Belajar di alam itu beda. Bukan sekadar memindahkan ruang kelas ke luar ruangan, atau sekadar berkegiatan di lapangan terbuka.
Berada di alam artinya kita menciptakan ‘sekolah’ baru. Atmosfir belajar yang tidak bisa disamakan dengan ruang kelas. Di alam, pengalaman, tantangan, pengambilan keputusan itu nyata. Semua terjadi alami, bukan artifisial. Alam membentuk karakter dengan cara yang kuat dan membekas.
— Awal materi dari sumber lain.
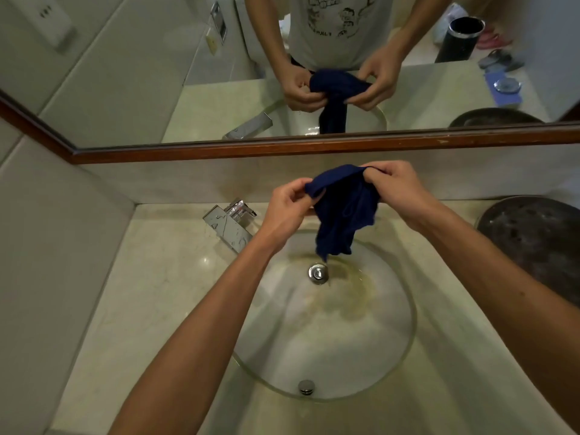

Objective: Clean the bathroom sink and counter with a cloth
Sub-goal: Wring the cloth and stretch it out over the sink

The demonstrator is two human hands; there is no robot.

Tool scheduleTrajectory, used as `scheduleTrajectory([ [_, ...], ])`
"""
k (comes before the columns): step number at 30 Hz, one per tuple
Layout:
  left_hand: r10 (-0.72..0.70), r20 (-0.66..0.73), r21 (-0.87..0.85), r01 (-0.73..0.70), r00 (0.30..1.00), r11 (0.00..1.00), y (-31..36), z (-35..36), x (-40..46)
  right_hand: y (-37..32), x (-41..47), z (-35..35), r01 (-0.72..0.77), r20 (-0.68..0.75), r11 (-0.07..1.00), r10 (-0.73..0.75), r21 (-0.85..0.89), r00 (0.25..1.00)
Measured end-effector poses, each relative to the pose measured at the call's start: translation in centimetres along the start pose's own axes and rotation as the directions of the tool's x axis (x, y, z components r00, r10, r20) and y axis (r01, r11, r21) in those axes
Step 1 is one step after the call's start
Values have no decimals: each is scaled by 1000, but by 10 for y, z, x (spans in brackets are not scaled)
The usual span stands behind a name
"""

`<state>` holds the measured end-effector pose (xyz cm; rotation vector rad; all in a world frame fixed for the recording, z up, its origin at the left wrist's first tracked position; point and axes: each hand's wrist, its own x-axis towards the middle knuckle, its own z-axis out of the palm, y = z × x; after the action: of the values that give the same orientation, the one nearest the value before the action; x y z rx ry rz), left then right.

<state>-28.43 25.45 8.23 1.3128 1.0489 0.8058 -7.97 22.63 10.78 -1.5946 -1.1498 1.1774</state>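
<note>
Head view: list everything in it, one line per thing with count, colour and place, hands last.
cloth: one, dark blue, held above the sink
sink: one, clear glass bowl, set in the counter
drain: one, chrome, bottom of the bowl
overflow cap: one, chrome, near rim
faucet: one, chrome, left of the bowl, wet with drops
counter: one, pale marble
dark round tray: one, right edge
mirror: one, brown wooden frame, behind the counter
left hand: pinches the cloth
right hand: pinches the cloth
</note>
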Motion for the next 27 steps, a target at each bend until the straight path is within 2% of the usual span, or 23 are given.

    Di antara semua teknik kepramukaan, Berkemah dan Menjelajah adalah juaranya.

Di sanalah pendidikan karakter bekerja paling efektif. Anak-anak tidak hanya diberi tahu, tapi mengalami sendiri.
Mereka merasakan takut, belajar percaya, memecahkan masalah, saling mendukung sebagai tim, belajar memimpin, mengikuti, sampai mengalahkan ego sendiri.
Semua lahir dari proses alami. Tidak ada guru yang lebih kuat daripada pengalaman itu sendiri.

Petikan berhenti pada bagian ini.